- [What you need to do]: Transcribe all of the data exactly. Images stay out.

::::

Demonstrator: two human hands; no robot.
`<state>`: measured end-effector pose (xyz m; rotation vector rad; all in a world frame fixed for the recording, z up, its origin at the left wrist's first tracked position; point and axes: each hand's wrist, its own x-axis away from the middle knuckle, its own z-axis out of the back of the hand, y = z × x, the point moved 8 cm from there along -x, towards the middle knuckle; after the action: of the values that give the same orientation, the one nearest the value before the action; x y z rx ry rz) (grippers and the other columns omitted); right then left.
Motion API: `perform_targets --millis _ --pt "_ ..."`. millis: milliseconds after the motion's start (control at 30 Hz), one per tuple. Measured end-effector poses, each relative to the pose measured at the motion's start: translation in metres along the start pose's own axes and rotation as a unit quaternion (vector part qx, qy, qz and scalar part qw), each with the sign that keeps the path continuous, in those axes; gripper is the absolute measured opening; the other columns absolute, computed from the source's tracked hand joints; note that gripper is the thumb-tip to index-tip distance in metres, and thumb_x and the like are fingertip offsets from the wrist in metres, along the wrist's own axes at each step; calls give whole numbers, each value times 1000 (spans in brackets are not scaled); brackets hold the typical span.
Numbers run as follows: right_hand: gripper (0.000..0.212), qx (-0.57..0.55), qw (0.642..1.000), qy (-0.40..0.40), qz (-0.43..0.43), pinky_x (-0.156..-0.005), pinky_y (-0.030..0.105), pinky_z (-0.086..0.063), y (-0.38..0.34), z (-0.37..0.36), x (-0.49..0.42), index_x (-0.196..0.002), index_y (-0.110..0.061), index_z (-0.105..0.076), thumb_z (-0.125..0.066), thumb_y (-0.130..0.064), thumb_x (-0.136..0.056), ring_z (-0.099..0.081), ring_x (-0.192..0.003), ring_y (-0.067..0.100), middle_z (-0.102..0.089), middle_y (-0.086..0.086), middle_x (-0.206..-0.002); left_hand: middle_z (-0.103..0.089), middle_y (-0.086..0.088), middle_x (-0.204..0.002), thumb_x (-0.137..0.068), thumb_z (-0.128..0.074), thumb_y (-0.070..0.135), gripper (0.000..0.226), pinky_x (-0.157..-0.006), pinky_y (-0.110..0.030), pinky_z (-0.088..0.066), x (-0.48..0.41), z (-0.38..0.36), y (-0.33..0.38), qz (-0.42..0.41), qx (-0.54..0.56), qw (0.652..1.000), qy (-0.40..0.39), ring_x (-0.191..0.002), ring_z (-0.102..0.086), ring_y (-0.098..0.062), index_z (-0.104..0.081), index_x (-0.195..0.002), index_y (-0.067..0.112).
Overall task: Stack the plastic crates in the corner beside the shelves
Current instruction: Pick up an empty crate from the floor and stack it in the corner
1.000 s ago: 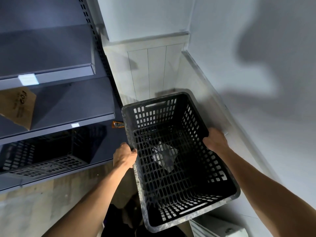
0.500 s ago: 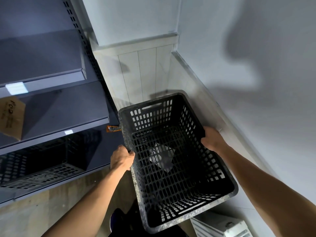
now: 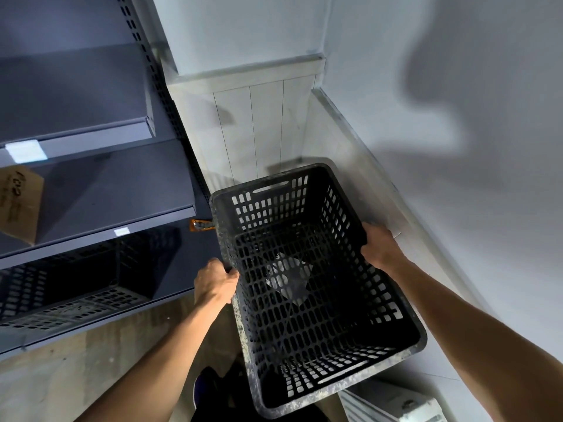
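Black slatted plastic crate (image 3: 316, 287), open side up, held in the corner between the dark shelves (image 3: 100, 190) on the left and the white walls (image 3: 457, 147) behind and to the right. Scuffed pale along the rim, with a pale scrap of paper (image 3: 289, 278) seen through or on the mesh floor; cannot tell which. Whether resting on anything underneath or carried in the air, cannot tell.

Left hand (image 3: 214, 283) closed over the left long rim, thumb hooked inside the edge, fingers wrapped below. Right hand (image 3: 379, 245) clamped on the opposite long rim, fingers curled over the outside. Both forearms bare, reaching in from the bottom of the view.

Just beside the crate's far left corner, a small orange object (image 3: 199, 225) at the end of the middle shelf. Another black crate (image 3: 70, 287) lying on the lowest shelf. A brown cardboard piece (image 3: 19, 205) with writing on the shelf above. White tiled skirting (image 3: 262, 129) along the wall behind, wooden floor (image 3: 61, 385) lower left, a white ribbed object (image 3: 393, 403) at the bottom edge
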<state>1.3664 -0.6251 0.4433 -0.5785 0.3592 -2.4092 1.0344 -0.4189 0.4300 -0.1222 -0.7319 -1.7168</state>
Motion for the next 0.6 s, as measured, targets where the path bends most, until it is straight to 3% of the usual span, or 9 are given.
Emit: perform_targets --millis 67,167,267,367,500,600 --pt "24 -1 1000 0 -8 -84 47 -58 2 2 2 -97 -23 -59 -55 -3 -84 -60 -94 32 -62 9 -98 -69 -4 -71 -94 -61 31 22 -42 -23 -48 0 2 1 -1 5 1000 7 -49 -67 -15 -57 -84 11" --pt "26 0 1000 -7 -11 -84 46 -58 9 -3 5 -100 -21 -59 -54 -1 -83 -61 -95 32 -63 11 -100 -70 -4 -74 -91 -63 34 23 -56 -30 -59 -1 3 3 -1 0 1000 14 -57 -70 -21 -57 -85 13" --pt "41 43 999 -1 -3 -95 44 -53 -2 -2 14 -121 -15 -53 -56 -1 -83 -53 -113 32 -55 14 -123 -70 -6 -77 -90 -62 35 24 -60 -33 -60 -4 8 3 9 -10 1000 14 -52 -70 -21 -58 -89 12" --pt "62 80 996 -25 -25 -102 44 -46 -12 -5 18 -143 -2 -34 -58 1 -85 -41 -128 36 -38 20 -142 -72 -8 -82 -92 -61 31 21 -61 -31 -60 -10 9 3 14 -13 999 -29 -48 -70 -20 -59 -95 9" --pt "63 125 991 -8 -52 -106 44 -45 -20 -2 26 -141 1 -36 -62 -10 -85 -37 -130 38 -38 24 -142 -73 -10 -84 -91 -66 31 20 -69 -39 -63 -14 1 4 1 48 995 -92 -57 -74 -23 -59 -98 14" --pt "56 129 990 15 -47 -104 43 -44 -32 -5 36 -137 -3 -42 -60 -11 -85 -35 -129 37 -38 21 -141 -73 -7 -87 -91 -64 39 28 -71 -37 -63 -13 2 8 -22 -23 995 -92 -61 -75 -21 -56 -104 15"
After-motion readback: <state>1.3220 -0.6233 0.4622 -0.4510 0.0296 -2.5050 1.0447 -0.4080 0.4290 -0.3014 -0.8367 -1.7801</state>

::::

- [Response to the task]:
Demonstrator: two human hands; no robot.
`<state>`: measured end-effector pose (xyz m; rotation vector rad; all in a world frame fixed for the recording, z up, its origin at the left wrist's first tracked position; point and axes: each hand's wrist, its own x-axis away from the middle knuckle, its own z-axis out of the back of the hand, y = z × x, the point moved 8 cm from there along -x, towards the middle knuckle; after the action: of the values that give the same orientation, the one nearest the value before the action; x y z rx ry rz) (grippers and the other columns omitted); right then left.
Motion API: `perform_targets --millis _ --pt "_ ..."`. millis: milliseconds after the motion's start (control at 30 Hz), one per tuple. Measured end-effector poses, each relative to the pose measured at the motion's start: translation in metres along the start pose's own axes and rotation as a unit quaternion (vector part qx, qy, qz and scalar part qw), each with the sign that keeps the path continuous, in those axes; gripper is the absolute measured opening; the other columns absolute, computed from the source's tracked hand joints; note that gripper is the thumb-tip to index-tip distance in metres, and thumb_x and the like are fingertip offsets from the wrist in metres, along the wrist's own axes at each step; calls give whole numbers, each value times 1000 (spans in brackets are not scaled); brackets hold the typical span.
Numbers run as follows: right_hand: gripper (0.000..0.212), qx (-0.57..0.55), qw (0.642..1.000), qy (-0.40..0.40), qz (-0.43..0.43), pinky_x (-0.156..-0.005), pinky_y (-0.030..0.105), pinky_z (-0.086..0.063), y (-0.38..0.34), z (-0.37..0.36), x (-0.49..0.42), index_x (-0.196..0.002), index_y (-0.110..0.061), index_z (-0.105..0.076), thumb_z (-0.125..0.066), thumb_y (-0.130..0.064), thumb_x (-0.136..0.056), ring_z (-0.099..0.081), ring_x (-0.192..0.003), ring_y (-0.067..0.100), middle_z (-0.102..0.089), middle_y (-0.086..0.086), middle_x (-0.206..-0.002); left_hand: middle_z (-0.103..0.089), middle_y (-0.086..0.088), middle_x (-0.204..0.002), thumb_x (-0.137..0.068), thumb_z (-0.128..0.074), thumb_y (-0.070..0.135), gripper (0.000..0.226), pinky_x (-0.157..-0.006), pinky_y (-0.110..0.030), pinky_z (-0.088..0.066), x (-0.48..0.41), z (-0.38..0.36), y (-0.33..0.38), qz (-0.42..0.41), qx (-0.54..0.56), qw (0.652..1.000), qy (-0.40..0.39), ring_x (-0.191..0.002), ring_z (-0.102..0.086), ring_y (-0.098..0.062), index_z (-0.104..0.081), index_x (-0.195..0.002), index_y (-0.067..0.112).
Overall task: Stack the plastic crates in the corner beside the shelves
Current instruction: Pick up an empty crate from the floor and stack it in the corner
1.000 s ago: 
0.500 s ago: 
now: 
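Black slatted plastic crate (image 3: 316, 287), open side up, held in the corner between the dark shelves (image 3: 100, 190) on the left and the white walls (image 3: 457, 147) behind and to the right. Scuffed pale along the rim, with a pale scrap of paper (image 3: 289, 278) seen through or on the mesh floor; cannot tell which. Whether resting on anything underneath or carried in the air, cannot tell.

Left hand (image 3: 214, 283) closed over the left long rim, thumb hooked inside the edge, fingers wrapped below. Right hand (image 3: 379, 245) clamped on the opposite long rim, fingers curled over the outside. Both forearms bare, reaching in from the bottom of the view.

Just beside the crate's far left corner, a small orange object (image 3: 199, 225) at the end of the middle shelf. Another black crate (image 3: 70, 287) lying on the lowest shelf. A brown cardboard piece (image 3: 19, 205) with writing on the shelf above. White tiled skirting (image 3: 262, 129) along the wall behind, wooden floor (image 3: 61, 385) lower left, a white ribbed object (image 3: 393, 403) at the bottom edge
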<state>1.3664 -0.6251 0.4433 -0.5785 0.3592 -2.4092 1.0344 -0.4189 0.4300 -0.1222 -0.7319 -1.7168</state>
Motion for the next 0.6 s, as measured, targets where the path bends most, until it is straight to 3% of the usual span, or 9 are given.
Emit: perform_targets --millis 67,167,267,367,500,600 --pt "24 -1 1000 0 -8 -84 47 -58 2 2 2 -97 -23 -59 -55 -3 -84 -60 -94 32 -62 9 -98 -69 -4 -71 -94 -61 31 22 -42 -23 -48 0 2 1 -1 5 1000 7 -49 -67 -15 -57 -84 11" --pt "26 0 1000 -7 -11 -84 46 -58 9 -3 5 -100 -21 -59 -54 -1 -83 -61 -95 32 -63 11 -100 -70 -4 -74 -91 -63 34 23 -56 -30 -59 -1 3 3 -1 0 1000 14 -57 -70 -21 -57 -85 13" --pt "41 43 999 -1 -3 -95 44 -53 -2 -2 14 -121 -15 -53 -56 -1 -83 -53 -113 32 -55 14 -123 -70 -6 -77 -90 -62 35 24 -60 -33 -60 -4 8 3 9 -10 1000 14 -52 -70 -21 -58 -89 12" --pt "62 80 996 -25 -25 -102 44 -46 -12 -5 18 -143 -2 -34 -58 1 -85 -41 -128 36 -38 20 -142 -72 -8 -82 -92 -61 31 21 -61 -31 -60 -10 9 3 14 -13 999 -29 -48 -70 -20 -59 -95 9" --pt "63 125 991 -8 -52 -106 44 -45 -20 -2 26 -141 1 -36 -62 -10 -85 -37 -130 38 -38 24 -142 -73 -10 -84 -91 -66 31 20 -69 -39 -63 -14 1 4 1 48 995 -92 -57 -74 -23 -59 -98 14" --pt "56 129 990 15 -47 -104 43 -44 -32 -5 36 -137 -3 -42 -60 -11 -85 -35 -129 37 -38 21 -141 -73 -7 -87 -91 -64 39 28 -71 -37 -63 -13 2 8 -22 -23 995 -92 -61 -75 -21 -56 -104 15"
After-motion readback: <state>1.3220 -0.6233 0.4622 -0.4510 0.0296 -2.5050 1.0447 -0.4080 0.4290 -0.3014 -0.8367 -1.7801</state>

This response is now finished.